After taking a written consent, data as age, gender, duration of T2DM were obtained. Clinical examination was done with special emphasis on blood pressure, BMI, foot examination for signs of peripheral neuropathy and fundus examination for neuropathy.
Fasting blood sugar, two hours post prandial blood sugar using oral glucose tolerance test, serum Cr, blood urea, UACR, DEXA scan and serum OC were done to both the studied groups. Clinical, Laboratory data of the cases was tabulated.
Our results showed that kidney function tests (serum Cr, urea and UACR) were significantly higher in the microvascular group. Also, the duration of diabetes was significantly longer in that group. Additionally, diabetic retinopathy was more common in the microvascular group.
Serum OC level was significantly higher in microvascular group and its level increased significantly with the increase in the number of microvascular complications.
DEXA scan results showed that T-score decreased significantly with the increase in the number of microvascular complications.

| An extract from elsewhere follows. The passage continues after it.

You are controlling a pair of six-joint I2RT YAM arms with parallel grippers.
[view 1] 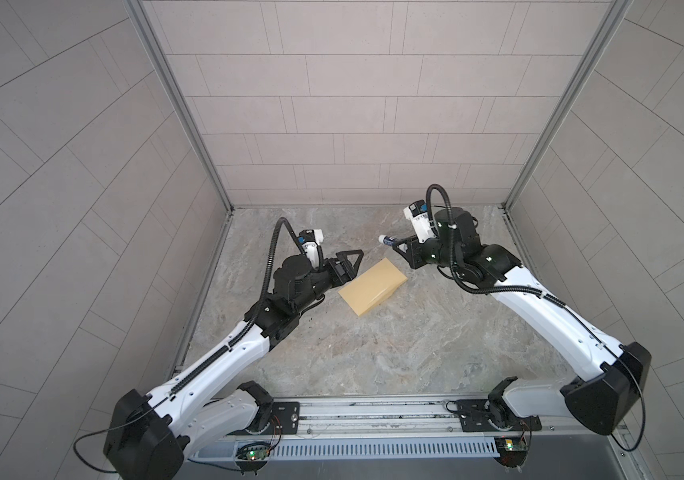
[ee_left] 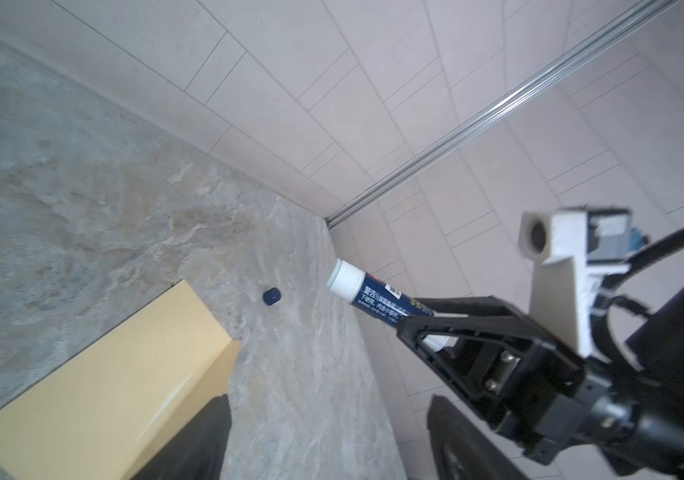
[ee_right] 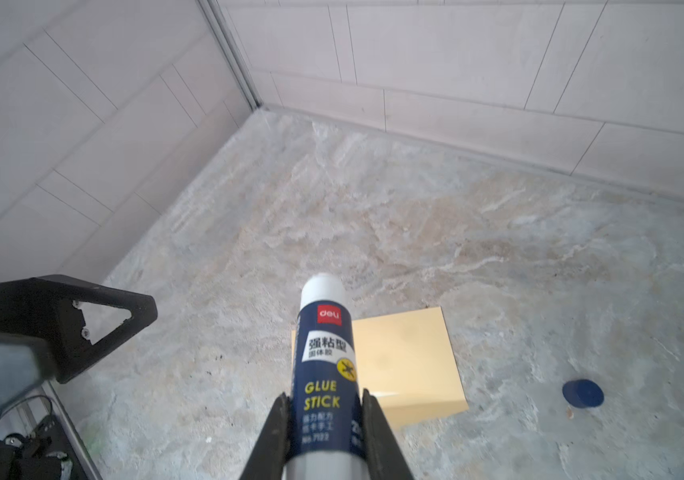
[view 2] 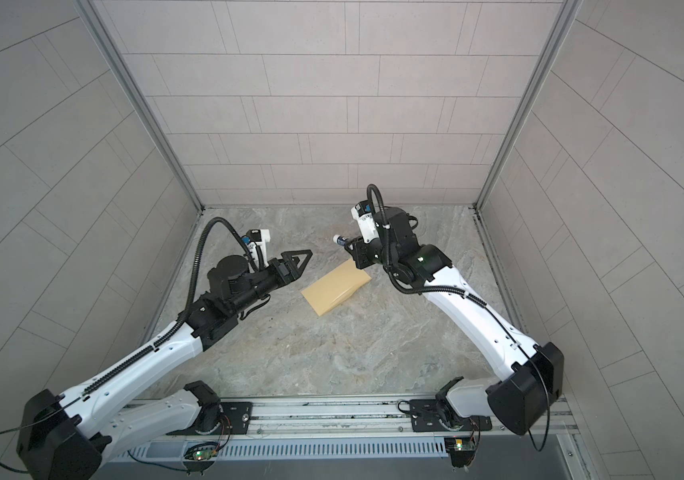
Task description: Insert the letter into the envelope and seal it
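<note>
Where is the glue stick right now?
The glue stick is clamped in the right tool, right of middle in both top views. It hangs above the table, just past the far corner of the envelope, white tip pointing left.

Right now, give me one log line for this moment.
left pincer: open, empty | right pincer: holds glue stick, uncapped | cap: on table | envelope: on table | letter: unseen
</note>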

There was significant correlation between least T-score and the kidney function tests (serum Cr and urea). Also, there was significant correlation between serum OC level and the kidney function tests (serum Cr, urea and UACR).
Uni- and multi-variate regression analysis showed that there was significant correlation between serum OC level and both serum Cr and UACR. ROC curve showed that the best cut off value of OC for diagnosis of osteopenia was 18 ng/ml, for diagnosis of microvascular complications was 2 ng/ml, for diagnosis of proteinuria was 20.8 ng/ml, while, for diagnosis of retinopathy was 21.6 ng/ml.